Day-to-day life was frightening enough to justify keeping a bush knife with him at all times. The father-of-two recalled a recent incident where, while getting cash out of an ATM, the hairs on the back of his neck prickled as he sensed someone loitering behind him. He reached for his knife but found it wasn't there. Suddenly he flashed back to reality. He was standing in suburban Auckland, far away from PNG's notorious capital. The person behind him was not about to attack him. She was a middle-aged woman waiting to get money out of the machine.
No fear of flying
Helicopter pilot Alan Tull, 53, has ticked off nearly every dangerous job on offer in his industry - from fighting Australian wild fires from the air to flying through remote, high-altitude parts of inner Mongolia.
He drew the line when he was offered a $US1500-a-day gig in Baghdad. For the past few years Tull has been happy flying in Papua New Guinea, extra work left open when Kiwi pilot Richard Crook died after his helicopter crashed three years ago. The two were great mates.
"I always said I'd do three years in PNG and get out of there, Tull says.
"It's been 4½ and I'm not quite ready to come home yet.
"I've been fighting fires in Australia for 14 years and they have a lot of accidents there, it's dangerous, hot work. But you can't think of any of that stuff, else you wouldn't be able to do it. I just think that when your number is up, it's up."
Tull reckons the most dangerous of all was Alaska, where he mustered reindeer in the Aleutian Islands and flew between tuna boats miles out at sea.
"I'd be flying through thick fog over the water for hours and hours. If you go down out there they'll never find you," he says.
"My boy thought I was helping Santa."
Tull says while he enjoys the adventure and challenge of his work he would take a regular job back in New Zealand, if the pay was better.
"There's a lot of undercutting on prices, which makes the wages low. There aren't many pilots earning six figures in New Zealand but overseas, the money is brilliant."
In Papua New Guinea he earns around three times more than he would at home. The biggest challenge, he says, is personal security.
He tells of a woman friend who flew helicopters in the Highlands for 10 years and lived to tell the tale, only to be murdered by a couple who came to buy the car she was selling before she moved home to Australia.
"They took it for a test drive, so she was sitting in the passenger seat and the wife of the guy was in the back. She [the pilot] was strangled with the seat belt."
Young Kiwi builds up experience in Africa
With jobs for pilots scarce on the ground, and in the air, in New Zealand, Auckland pilot James Featherstone looked offshore for work.

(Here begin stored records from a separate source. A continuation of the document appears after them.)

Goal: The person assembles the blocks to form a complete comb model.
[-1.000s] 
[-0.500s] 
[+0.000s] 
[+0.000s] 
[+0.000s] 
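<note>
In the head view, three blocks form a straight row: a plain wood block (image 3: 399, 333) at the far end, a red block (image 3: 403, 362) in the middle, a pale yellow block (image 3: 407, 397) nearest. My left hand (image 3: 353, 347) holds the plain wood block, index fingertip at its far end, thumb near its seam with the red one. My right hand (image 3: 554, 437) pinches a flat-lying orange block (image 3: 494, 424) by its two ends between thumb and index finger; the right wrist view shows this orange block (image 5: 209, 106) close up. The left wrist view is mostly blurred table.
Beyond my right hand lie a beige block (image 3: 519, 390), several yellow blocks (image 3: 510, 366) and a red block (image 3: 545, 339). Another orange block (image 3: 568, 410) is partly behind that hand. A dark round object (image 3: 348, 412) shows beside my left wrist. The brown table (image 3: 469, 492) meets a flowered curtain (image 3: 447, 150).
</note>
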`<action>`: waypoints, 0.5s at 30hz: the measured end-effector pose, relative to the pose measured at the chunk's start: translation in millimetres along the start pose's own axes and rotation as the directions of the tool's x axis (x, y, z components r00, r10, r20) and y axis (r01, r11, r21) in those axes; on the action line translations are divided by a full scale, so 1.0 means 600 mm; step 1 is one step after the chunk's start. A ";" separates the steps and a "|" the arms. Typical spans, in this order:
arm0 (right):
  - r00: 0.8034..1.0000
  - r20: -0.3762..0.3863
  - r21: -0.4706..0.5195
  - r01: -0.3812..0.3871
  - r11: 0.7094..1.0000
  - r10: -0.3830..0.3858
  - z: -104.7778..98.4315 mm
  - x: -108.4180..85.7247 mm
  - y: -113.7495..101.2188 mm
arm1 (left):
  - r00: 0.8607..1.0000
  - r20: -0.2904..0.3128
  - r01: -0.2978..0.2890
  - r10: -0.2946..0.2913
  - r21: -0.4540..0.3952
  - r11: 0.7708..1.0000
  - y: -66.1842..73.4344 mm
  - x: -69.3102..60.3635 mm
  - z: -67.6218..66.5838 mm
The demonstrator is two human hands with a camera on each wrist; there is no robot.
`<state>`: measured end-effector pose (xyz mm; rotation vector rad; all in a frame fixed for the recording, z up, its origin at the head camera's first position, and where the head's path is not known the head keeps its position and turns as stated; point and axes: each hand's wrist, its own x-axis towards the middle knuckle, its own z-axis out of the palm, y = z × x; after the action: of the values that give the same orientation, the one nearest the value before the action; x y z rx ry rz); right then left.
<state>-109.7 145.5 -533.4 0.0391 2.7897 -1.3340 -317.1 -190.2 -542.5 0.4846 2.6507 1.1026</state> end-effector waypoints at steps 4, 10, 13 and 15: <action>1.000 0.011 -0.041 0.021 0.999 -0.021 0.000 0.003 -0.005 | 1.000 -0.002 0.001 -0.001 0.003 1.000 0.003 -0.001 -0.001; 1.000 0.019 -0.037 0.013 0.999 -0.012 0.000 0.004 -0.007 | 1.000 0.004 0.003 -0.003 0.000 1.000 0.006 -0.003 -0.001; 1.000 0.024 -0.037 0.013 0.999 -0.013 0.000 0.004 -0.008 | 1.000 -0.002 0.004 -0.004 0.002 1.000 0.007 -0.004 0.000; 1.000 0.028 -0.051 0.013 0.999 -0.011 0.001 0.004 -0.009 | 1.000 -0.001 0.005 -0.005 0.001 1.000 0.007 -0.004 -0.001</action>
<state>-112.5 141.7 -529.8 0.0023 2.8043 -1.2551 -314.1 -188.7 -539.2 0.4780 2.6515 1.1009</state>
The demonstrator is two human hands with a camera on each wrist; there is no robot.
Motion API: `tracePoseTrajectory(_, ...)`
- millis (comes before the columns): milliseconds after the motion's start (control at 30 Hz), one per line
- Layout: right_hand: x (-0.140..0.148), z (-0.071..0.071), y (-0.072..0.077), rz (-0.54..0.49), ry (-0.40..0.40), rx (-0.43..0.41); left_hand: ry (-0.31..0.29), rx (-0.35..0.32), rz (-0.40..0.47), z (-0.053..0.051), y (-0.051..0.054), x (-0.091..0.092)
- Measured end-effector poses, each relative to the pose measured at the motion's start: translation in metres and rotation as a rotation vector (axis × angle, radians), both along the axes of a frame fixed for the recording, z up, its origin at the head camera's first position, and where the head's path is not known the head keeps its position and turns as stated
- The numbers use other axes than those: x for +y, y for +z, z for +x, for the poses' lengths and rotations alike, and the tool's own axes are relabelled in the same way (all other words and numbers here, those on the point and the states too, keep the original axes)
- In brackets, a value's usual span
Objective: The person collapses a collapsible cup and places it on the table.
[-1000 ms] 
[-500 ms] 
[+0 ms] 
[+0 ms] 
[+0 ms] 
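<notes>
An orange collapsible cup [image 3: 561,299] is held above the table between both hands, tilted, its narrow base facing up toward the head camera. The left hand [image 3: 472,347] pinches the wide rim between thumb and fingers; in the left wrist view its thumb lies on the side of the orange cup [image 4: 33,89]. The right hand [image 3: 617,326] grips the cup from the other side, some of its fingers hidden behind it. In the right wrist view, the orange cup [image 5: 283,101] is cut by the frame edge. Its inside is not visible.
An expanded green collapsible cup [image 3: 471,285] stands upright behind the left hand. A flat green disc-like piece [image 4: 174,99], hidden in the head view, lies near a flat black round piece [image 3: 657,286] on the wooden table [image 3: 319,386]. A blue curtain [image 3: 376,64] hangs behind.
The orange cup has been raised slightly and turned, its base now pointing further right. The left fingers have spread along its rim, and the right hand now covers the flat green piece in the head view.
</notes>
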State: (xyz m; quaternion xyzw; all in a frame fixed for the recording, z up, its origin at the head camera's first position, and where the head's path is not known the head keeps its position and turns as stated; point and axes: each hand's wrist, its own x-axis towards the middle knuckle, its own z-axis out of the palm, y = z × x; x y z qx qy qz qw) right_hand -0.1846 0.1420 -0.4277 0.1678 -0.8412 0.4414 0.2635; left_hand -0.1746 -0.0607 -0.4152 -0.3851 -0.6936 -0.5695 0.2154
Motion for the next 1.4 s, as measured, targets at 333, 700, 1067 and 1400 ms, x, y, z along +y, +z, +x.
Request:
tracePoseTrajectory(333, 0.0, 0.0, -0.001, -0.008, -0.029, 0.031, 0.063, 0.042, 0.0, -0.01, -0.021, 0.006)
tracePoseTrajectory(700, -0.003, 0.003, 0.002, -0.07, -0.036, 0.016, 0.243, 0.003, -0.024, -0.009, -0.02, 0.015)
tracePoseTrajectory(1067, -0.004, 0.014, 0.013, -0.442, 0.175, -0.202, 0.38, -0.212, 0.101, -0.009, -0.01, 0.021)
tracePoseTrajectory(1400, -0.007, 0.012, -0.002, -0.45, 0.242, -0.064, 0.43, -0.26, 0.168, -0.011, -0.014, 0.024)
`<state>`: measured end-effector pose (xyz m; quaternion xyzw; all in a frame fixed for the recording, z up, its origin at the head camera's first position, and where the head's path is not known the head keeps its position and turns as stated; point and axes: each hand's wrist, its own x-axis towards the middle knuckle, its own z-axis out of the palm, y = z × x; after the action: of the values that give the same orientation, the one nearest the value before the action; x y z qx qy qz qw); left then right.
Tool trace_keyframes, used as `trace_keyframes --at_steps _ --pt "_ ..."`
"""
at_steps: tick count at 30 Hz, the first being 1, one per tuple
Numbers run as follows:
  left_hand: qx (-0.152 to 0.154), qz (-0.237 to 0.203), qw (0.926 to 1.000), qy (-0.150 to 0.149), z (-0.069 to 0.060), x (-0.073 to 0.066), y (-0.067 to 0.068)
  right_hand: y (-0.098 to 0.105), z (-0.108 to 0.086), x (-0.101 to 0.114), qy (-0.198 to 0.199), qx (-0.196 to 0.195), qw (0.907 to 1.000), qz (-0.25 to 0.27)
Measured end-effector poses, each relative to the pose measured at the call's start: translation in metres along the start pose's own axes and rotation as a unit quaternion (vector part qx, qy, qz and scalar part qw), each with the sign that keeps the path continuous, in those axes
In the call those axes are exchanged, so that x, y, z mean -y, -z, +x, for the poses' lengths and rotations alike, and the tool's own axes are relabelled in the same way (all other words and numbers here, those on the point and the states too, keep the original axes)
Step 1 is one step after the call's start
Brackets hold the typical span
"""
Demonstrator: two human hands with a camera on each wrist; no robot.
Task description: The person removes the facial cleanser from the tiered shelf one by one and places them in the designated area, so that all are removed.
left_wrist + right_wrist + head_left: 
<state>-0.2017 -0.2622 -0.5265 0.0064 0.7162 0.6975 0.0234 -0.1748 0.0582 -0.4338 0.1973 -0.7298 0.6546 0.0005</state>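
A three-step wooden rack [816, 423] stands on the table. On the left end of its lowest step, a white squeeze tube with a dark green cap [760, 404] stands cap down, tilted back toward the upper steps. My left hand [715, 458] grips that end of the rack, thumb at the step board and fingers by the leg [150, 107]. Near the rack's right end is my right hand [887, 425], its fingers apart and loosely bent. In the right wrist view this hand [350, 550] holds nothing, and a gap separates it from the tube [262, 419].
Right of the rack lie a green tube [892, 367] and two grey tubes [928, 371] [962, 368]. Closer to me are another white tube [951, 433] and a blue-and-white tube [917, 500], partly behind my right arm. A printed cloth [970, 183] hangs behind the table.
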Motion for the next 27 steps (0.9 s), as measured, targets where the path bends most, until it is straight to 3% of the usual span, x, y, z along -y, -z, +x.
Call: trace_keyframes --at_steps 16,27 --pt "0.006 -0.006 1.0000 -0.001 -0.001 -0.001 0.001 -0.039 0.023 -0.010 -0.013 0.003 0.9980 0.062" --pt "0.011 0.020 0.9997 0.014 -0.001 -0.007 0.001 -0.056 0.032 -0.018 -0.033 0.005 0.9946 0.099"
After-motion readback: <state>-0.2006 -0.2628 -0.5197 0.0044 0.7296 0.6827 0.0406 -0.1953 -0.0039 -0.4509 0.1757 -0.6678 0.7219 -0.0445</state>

Now the 22-year-old flies well-heeled tourists between African safari parks in a six-seater Cessna 210. The salary won't make him rich - it's about half what he would earn back home - but, he says, the lifestyle couldn't be better.
"We fly in and are away six to 10 days at a time. The lodges are quite exclusive and expensive and we stay there with the guests, eating three- course meals and all of that. There's three Kiwis in the company too, which is great."
Featherstone is based in Namibia but flies to Botswana, Zambia and Angola, a country reeling after decades of unrest.
"Learning to behave there was a learning curve, you can't just take your camera out, they think you're spying and exposing the weaknesses in their military. Botswana and Zambia are very easy, still Third World countries but the people are very friendly."
Featherstone hopes to build up his flying hours and experience with the aim of landing a job back home in the next six months. Unlike Papua New Guinea, the southern nations of Africa have a reasonably good history of aviation safety, with the biggest risks posed by the large wild animals that frequently wander onto the runway.
"Springboks, ostriches, I heard of an elephant walking onto the runway during a take-off once, the guy had to swerve right around it," Featherstone says.
"We've been talking to the airport operators about putting up fences. An elephant would definitely win a fight with a plane."